Aim of the exercise:
Keeping every word and mark, copy all of the data.

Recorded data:
+++

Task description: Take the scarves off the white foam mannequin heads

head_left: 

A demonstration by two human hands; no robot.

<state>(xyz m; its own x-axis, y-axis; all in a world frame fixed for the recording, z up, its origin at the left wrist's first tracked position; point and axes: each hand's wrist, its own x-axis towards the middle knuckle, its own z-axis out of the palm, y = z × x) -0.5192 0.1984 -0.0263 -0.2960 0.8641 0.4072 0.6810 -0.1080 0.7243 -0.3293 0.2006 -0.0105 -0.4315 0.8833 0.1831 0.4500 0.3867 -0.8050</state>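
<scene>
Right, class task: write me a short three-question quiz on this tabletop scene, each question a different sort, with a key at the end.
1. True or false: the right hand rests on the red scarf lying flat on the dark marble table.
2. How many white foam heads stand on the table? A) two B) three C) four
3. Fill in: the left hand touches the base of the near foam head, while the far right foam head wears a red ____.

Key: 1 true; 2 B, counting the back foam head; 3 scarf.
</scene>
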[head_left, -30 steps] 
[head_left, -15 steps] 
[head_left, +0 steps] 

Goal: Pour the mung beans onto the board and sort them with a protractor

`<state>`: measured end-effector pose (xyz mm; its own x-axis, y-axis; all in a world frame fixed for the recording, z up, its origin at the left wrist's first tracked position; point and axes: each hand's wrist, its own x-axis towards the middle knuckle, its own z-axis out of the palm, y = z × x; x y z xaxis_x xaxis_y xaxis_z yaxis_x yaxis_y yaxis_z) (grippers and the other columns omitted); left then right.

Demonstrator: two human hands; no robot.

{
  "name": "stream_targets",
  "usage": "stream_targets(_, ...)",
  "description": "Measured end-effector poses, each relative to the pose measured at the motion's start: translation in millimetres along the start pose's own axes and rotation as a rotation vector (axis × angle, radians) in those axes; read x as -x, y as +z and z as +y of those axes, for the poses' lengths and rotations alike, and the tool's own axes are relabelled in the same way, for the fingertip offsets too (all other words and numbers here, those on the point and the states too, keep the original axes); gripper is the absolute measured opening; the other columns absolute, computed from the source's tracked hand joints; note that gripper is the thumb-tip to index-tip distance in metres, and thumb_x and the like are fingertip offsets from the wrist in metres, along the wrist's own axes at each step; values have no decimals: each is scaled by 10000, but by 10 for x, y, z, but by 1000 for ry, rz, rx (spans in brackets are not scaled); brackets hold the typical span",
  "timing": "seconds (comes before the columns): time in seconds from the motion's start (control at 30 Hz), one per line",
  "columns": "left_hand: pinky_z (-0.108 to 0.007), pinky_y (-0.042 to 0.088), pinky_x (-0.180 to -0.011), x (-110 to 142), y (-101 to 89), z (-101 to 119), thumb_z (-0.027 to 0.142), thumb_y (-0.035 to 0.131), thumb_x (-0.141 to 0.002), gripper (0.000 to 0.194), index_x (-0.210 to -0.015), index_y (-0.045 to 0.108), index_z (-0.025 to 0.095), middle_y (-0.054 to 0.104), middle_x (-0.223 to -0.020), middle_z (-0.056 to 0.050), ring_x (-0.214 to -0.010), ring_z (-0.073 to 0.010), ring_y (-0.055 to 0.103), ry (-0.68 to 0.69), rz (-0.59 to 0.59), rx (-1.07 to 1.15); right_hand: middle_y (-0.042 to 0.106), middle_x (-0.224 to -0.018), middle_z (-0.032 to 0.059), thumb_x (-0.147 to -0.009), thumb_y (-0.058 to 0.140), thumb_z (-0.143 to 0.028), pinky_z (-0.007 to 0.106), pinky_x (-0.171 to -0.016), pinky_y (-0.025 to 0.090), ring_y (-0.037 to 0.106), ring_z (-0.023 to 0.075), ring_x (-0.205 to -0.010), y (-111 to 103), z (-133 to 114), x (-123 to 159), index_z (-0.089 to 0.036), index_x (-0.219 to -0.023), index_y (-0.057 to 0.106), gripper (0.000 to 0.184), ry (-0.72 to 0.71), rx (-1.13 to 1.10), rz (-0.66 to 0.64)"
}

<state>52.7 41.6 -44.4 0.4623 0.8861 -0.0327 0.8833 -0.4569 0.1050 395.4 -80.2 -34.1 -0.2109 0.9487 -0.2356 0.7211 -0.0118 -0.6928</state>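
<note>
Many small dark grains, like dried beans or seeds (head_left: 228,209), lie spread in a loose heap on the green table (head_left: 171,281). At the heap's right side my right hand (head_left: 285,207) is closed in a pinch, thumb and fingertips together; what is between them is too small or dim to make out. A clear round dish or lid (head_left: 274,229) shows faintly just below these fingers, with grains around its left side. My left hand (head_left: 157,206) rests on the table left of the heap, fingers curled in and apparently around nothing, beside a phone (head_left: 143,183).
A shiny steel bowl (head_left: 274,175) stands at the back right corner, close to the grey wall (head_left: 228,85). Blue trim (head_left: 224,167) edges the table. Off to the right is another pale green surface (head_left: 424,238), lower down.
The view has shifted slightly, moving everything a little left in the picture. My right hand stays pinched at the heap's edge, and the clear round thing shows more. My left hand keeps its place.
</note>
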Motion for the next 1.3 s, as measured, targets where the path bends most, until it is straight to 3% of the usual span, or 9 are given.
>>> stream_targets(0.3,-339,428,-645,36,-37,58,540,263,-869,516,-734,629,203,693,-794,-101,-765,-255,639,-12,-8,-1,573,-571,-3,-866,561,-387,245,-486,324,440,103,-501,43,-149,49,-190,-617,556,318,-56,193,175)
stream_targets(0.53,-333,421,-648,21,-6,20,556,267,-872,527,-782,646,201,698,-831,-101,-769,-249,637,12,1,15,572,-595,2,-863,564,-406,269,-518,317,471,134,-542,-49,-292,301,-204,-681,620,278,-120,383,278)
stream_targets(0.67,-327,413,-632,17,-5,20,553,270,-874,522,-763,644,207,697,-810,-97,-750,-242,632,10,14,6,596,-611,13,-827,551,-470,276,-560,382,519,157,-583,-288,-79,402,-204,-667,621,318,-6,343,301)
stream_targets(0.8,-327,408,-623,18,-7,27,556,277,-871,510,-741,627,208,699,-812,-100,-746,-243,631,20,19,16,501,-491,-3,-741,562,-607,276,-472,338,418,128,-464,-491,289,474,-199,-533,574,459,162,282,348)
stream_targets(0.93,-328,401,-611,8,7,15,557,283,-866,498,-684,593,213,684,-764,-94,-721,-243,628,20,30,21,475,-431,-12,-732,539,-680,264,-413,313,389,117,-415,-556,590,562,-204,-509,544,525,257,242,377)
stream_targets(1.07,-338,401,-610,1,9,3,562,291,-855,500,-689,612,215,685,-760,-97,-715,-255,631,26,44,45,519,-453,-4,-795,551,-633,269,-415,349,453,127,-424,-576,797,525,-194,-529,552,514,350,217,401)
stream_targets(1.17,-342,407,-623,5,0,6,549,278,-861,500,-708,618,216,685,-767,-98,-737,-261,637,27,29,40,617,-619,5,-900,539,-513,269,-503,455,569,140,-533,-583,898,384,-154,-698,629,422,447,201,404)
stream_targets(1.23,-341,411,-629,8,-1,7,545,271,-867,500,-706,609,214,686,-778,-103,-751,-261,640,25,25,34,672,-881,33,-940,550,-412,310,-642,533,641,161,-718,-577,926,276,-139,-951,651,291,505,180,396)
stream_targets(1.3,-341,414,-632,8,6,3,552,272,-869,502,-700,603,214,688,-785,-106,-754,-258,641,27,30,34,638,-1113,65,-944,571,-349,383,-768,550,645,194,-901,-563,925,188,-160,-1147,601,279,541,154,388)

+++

Result for this task:
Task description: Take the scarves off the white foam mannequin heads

head_left: 

A demonstration by two human hands; no robot.

<state>(xyz m; its own x-axis, y-axis; all in a world frame fixed for the recording, z up, its origin at the left wrist's first tracked position; point and axes: each hand's wrist, its own x-axis towards the middle knuckle, its own z-axis out of the palm, y = z × x) -0.5192 0.1984 -0.0263 -0.2960 0.8641 0.4072 0.6810 -0.1080 0.7243 -0.3293 0.2006 -0.0105 -0.4315 0.8833 0.1831 0.4500 0.3867 -0.8050</state>
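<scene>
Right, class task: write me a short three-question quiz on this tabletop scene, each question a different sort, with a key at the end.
1. True or false: the right hand rests on the red scarf lying flat on the dark marble table.
2. How many white foam heads stand on the table? A) two B) three C) four
3. Fill in: the left hand touches the base of the near foam head, while the far right foam head wears a red ____.

Key: 1 true; 2 B, counting the back foam head; 3 scarf.
</scene>
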[head_left, -30 steps] 
[head_left, -15 steps] 
[head_left, +0 steps] 

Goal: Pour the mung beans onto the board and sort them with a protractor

`<state>`: measured end-effector pose (xyz mm; its own x-axis, y-axis; all in a world frame fixed for the recording, z up, its origin at the left wrist's first tracked position; point and axes: each hand's wrist, its own x-axis towards the middle knuckle, its own z-axis out of the palm, y = z × x; x y z xaxis_x xaxis_y xaxis_z yaxis_x yaxis_y yaxis_z) (grippers and the other columns omitted); left then right.

Demonstrator: two human hands; no robot.

{
  "name": "stream_targets",
  "usage": "stream_targets(_, ...)",
  "description": "Measured end-effector poses, each relative to the pose measured at the motion's start: translation in millimetres along the start pose's own axes and rotation as a rotation vector (axis × angle, radians) in those axes; read x as -x, y as +z and z as +y of those axes, for the poses' lengths and rotations alike, and the tool's own axes are relabelled in the same way, for the fingertip offsets too (all other words and numbers here, those on the point and the states too, keep the original axes); gripper is the absolute measured opening; the other columns absolute, computed from the source's tracked hand joints; note that gripper is the thumb-tip to index-tip distance in metres, and thumb_x and the like are fingertip offsets from the wrist in metres, along the wrist's own axes at each step; values have no decimals: each is scaled by 10000, but by 10 for x, y, z, but by 1000 for ry, rz, rx (spans in brackets are not scaled); brackets hold the typical span",
  "timing": "seconds (comes before the columns): time in seconds from the motion's start (control at 30 Hz), one per line",
  "columns": "left_hand: pinky_z (-0.108 to 0.007), pinky_y (-0.042 to 0.088), pinky_x (-0.180 to -0.011), x (-110 to 142), y (-101 to 89), z (-101 to 119), thumb_z (-0.027 to 0.142), thumb_y (-0.035 to 0.131), thumb_x (-0.141 to 0.002), gripper (0.000 to 0.194), index_x (-0.210 to -0.015), index_y (-0.045 to 0.108), index_z (-0.025 to 0.095), middle_y (-0.054 to 0.104), middle_x (-0.223 to -0.020), middle_z (-0.056 to 0.050), ring_x (-0.214 to -0.010), ring_z (-0.073 to 0.010), ring_y (-0.055 to 0.103), ry (-0.68 to 0.69), rz (-0.59 to 0.59), rx (-1.07 to 1.15); right_hand: middle_y (-0.042 to 0.106), middle_x (-0.224 to -0.018), middle_z (-0.032 to 0.059), thumb_x (-0.147 to -0.009), thumb_y (-0.058 to 0.140), thumb_z (-0.143 to 0.028), pinky_z (-0.007 to 0.106), pinky_x (-0.171 to -0.016), pinky_y (-0.025 to 0.090), ring_y (-0.037 to 0.106), ring_z (-0.023 to 0.075), ring_x (-0.205 to -0.010), y (-111 to 103), z (-133 to 114), x (-123 to 159), index_z (-0.089 to 0.036), index_x (-0.219 to -0.023), index_y (-0.057 to 0.106), gripper (0.000 to 0.184), ry (-0.72 to 0.71), rx (-1.13 to 1.10), rz (-0.66 to 0.64)"
}

<state>52.7 41.6 -44.4 0.4623 0.8861 -0.0327 0.8833 -0.4569 0.1050 395.4 -80.2 -34.1 -0.2109 0.9487 -0.2356 0.7211 -0.0118 -0.6928</state>
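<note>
Many small dark grains, like dried beans or seeds (head_left: 228,209), lie spread in a loose heap on the green table (head_left: 171,281). At the heap's right side my right hand (head_left: 285,207) is closed in a pinch, thumb and fingertips together; what is between them is too small or dim to make out. A clear round dish or lid (head_left: 274,229) shows faintly just below these fingers, with grains around its left side. My left hand (head_left: 157,206) rests on the table left of the heap, fingers curled in and apparently around nothing, beside a phone (head_left: 143,183).
A shiny steel bowl (head_left: 274,175) stands at the back right corner, close to the grey wall (head_left: 228,85). Blue trim (head_left: 224,167) edges the table. Off to the right is another pale green surface (head_left: 424,238), lower down.
The view has shifted slightly, moving everything a little left in the picture. My right hand stays pinched at the heap's edge, and the clear round thing shows more. My left hand keeps its place.
</note>
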Motion for the next 1.3 s, as measured, targets where the path bends most, until it is straight to 3% of the usual span, or 9 are given.
>>> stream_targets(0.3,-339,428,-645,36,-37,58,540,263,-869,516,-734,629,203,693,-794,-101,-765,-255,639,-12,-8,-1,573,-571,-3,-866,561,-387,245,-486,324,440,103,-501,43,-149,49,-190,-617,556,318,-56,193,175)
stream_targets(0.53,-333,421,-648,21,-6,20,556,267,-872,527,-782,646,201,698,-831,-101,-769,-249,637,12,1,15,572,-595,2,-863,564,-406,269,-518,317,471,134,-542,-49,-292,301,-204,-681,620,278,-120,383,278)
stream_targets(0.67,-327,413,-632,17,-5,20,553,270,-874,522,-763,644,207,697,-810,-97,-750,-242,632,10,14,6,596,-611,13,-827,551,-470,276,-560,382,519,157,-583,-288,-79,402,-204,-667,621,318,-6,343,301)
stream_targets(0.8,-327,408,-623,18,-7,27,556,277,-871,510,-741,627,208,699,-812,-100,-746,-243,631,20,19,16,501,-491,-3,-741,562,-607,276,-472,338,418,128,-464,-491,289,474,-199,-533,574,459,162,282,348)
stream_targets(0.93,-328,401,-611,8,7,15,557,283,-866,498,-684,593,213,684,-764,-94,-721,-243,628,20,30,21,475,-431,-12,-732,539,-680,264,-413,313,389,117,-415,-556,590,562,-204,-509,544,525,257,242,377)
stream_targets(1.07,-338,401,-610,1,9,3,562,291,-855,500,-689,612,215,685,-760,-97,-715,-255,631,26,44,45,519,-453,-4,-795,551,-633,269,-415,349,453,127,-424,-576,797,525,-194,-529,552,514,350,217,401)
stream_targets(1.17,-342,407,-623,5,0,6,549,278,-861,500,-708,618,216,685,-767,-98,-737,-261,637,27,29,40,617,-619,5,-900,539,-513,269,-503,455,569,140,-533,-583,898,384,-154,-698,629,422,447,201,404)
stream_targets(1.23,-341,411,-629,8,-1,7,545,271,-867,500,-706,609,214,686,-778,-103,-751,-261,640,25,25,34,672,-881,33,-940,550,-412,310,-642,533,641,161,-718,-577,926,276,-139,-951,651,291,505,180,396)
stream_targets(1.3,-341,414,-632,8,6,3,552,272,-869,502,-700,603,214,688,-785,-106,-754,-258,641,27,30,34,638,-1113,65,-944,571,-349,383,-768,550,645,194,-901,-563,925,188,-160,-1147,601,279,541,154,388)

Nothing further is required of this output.